**WHAT THIS TASK INVOLVES**
Without the pictures, reproduce the entries below exactly.

**TASK DATA**
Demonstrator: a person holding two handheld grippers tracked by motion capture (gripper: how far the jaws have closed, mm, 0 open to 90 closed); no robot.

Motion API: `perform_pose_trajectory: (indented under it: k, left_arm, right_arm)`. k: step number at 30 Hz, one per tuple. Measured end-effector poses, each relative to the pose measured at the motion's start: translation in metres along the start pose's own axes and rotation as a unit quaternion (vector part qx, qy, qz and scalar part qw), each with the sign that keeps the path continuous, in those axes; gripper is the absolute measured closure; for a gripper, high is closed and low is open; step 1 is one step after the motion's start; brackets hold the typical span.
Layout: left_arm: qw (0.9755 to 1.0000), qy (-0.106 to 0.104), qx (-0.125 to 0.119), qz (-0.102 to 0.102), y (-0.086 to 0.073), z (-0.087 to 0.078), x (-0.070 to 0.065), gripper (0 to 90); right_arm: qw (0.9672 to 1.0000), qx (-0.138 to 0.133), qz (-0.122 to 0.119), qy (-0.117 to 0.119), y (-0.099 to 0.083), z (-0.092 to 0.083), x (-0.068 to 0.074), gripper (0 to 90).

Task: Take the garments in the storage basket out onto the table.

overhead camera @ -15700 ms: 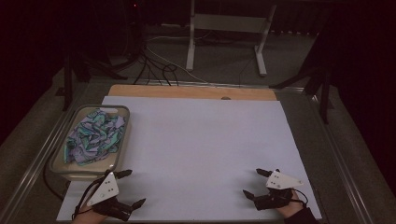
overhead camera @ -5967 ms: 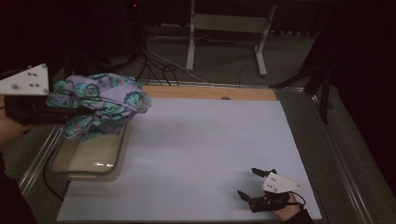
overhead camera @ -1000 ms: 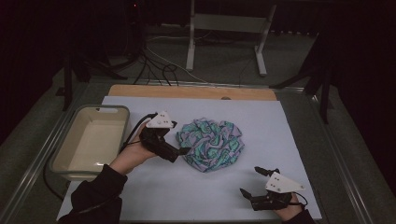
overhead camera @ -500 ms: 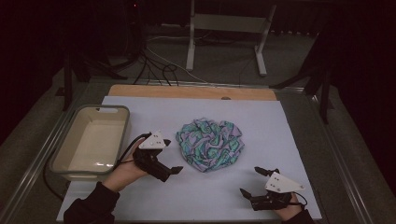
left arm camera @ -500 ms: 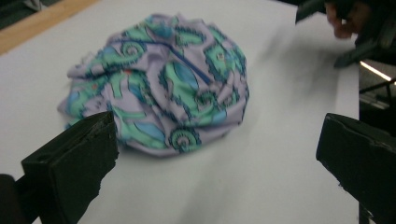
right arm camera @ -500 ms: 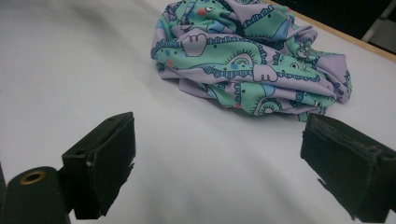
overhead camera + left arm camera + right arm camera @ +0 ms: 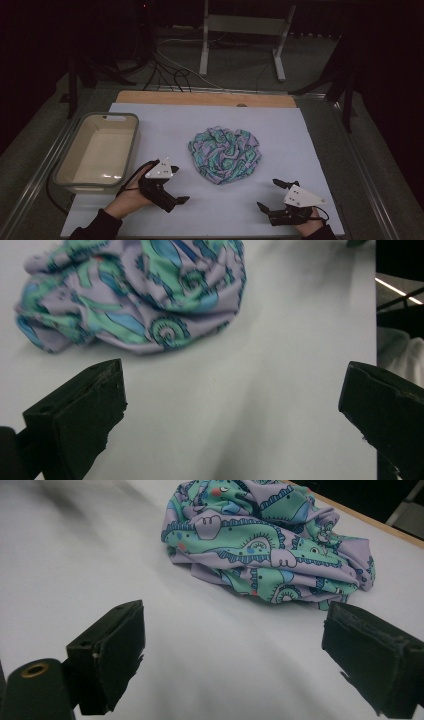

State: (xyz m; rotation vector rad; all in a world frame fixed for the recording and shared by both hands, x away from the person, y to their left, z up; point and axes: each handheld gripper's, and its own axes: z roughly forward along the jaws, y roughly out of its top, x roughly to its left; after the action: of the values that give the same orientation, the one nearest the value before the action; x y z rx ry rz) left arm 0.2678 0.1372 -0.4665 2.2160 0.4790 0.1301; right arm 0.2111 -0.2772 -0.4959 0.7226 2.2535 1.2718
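In the middle of the white bench (image 7: 310, 150) lies a crumpled cloth (image 7: 225, 154) with a purple, green and blue print, touched by no gripper. The left gripper (image 7: 172, 192) rests on the bench near the cloth's front left side, its jaws wide apart and empty. The right gripper (image 7: 272, 196) rests at the front right, a little apart from the cloth, also with jaws spread and holding nothing. A plastic tub (image 7: 70, 167) stands at the left edge.

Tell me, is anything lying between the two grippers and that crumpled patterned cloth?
Nothing visible. Bare white table separates the cloth from the left gripper and the right gripper, both open.
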Motion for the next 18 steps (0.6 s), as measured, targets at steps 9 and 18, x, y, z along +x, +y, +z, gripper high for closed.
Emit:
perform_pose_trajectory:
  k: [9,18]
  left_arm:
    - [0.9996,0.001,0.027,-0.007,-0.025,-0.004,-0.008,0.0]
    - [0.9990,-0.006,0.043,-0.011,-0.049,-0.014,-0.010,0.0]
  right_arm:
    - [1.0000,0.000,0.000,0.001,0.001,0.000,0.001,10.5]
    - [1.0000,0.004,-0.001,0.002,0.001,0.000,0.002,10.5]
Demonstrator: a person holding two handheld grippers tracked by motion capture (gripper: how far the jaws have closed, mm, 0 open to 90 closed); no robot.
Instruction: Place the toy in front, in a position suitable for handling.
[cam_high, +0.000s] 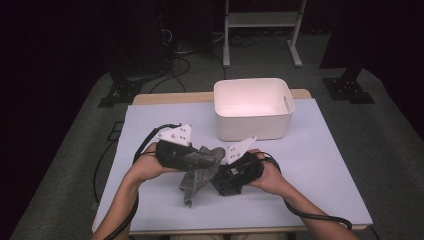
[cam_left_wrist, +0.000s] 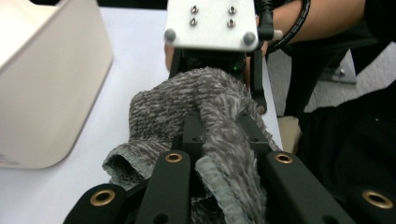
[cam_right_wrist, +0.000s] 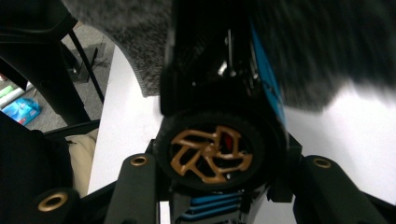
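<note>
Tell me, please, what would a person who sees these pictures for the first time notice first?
First, the grey fuzzy sock, lifted above the middle of the pale table between the two hands. The left tongs are shut on it; in the right gripper view the right tongs are closed around a black toy car with a gold-spoked wheel. Behind them, at the far edge, stands an open white bin.

- Grey fuzzy knitted sock — lifted, draped limp between the two grippers, its lower end trailing onto the white tabletop.
- Black toy car with a gold-spoked wheel — held in the right gripper, against the sock.
</note>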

**SOLUTION BELOW**
Demonstrator: a person holding two handheld grippers tracked by motion capture (gripper: how far the jaws have closed, mm, 0 open to 90 closed); no robot.

Motion API: `perform_pose_trajectory: (indented under it: k, left_arm, right_arm)`. k: step number at 30 Hz, one per tuple. Measured end-effector poses, each relative to the pose measured at the motion's start: translation in metres along the start pose's own axes and rotation as a unit quaternion (vector part qx, qy, qz and scalar part qw), each with the sign that keeps the path continuous, in those axes; gripper is the absolute measured closure; for a gripper, high is closed and low is open; step 1 is one step after the motion's start; brackets hold the typical span.
Layout: left_arm: qw (0.9755 to 1.0000), qy (-0.106 to 0.104), qx (-0.125 to 0.119), qz (-0.102 to 0.102), y (-0.086 to 0.073), z (-0.087 to 0.078), x (-0.070 to 0.065), gripper (0 to 90); right_arm: qw (0.9672 to 1.0000), qx (-0.138 to 0.133), qz (-0.122 to 0.119), qy (-0.117 to 0.119), y (-0.099 to 0.083), z (-0.092 to 0.083), x (-0.068 to 0.074), gripper (0 to 90).

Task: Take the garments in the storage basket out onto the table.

overhead camera @ -15700 ms: 
overhead camera @ -5967 ms: 
overhead camera @ -1000 ms: 
overhead camera @ -500 ms: 
left arm camera @ -500 ms: 
right arm camera @ -500 ms: 
overhead camera + left arm camera + right arm camera @ +0 ms: 

State: (xyz m; rotation vector rad; all in a world frame fixed for the recording and shared by both hands, x away from the person, y to their left, z up; point and axes: each handheld gripper's, and its own axes: z roughly forward along the jaws, y roughly out of its top, x roughly to its left; after the action: of the values that give the same orientation, the one nearest the value before the action; x y z rx ry rz) left arm 0.2678 0.1372 -0.4665 2.2160 0.4790 0.1301; right arm 0.2111 -0.2772 -0.4959 0.7226 2.2535 1.2718
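In the middle of the white bench (image 7: 310, 150) lies a crumpled cloth (image 7: 225, 154) with a purple, green and blue print, touched by no gripper. The left gripper (image 7: 172, 192) rests on the bench near the cloth's front left side, its jaws wide apart and empty. The right gripper (image 7: 272, 196) rests at the front right, a little apart from the cloth, also with jaws spread and holding nothing. A plastic tub (image 7: 70, 167) stands at the left edge.

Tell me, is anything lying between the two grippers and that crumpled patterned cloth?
Nothing visible. Bare white table separates the cloth from the left gripper and the right gripper, both open.
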Motion for the next 18 steps (0.6 s), as measured, targets at steps 9 and 18, x, y, z along +x, +y, +z, gripper high for closed.
Emit:
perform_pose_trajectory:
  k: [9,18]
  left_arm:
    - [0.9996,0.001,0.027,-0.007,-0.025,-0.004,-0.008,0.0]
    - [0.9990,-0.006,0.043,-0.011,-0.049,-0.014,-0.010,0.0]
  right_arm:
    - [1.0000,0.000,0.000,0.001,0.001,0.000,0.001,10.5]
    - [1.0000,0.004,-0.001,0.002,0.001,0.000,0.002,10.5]
Demonstrator: a person holding two handheld grippers tracked by motion capture (gripper: how far the jaws have closed, mm, 0 open to 90 closed); no robot.
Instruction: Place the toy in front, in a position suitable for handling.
[cam_high, +0.000s] 
[cam_left_wrist, +0.000s] 
[cam_right_wrist, +0.000s] 
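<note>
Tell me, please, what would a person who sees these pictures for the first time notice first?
First, the grey fuzzy sock, lifted above the middle of the pale table between the two hands. The left tongs are shut on it; in the right gripper view the right tongs are closed around a black toy car with a gold-spoked wheel. Behind them, at the far edge, stands an open white bin.

- Grey fuzzy knitted sock — lifted, draped limp between the two grippers, its lower end trailing onto the white tabletop.
- Black toy car with a gold-spoked wheel — held in the right gripper, against the sock.
</note>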

The output is done.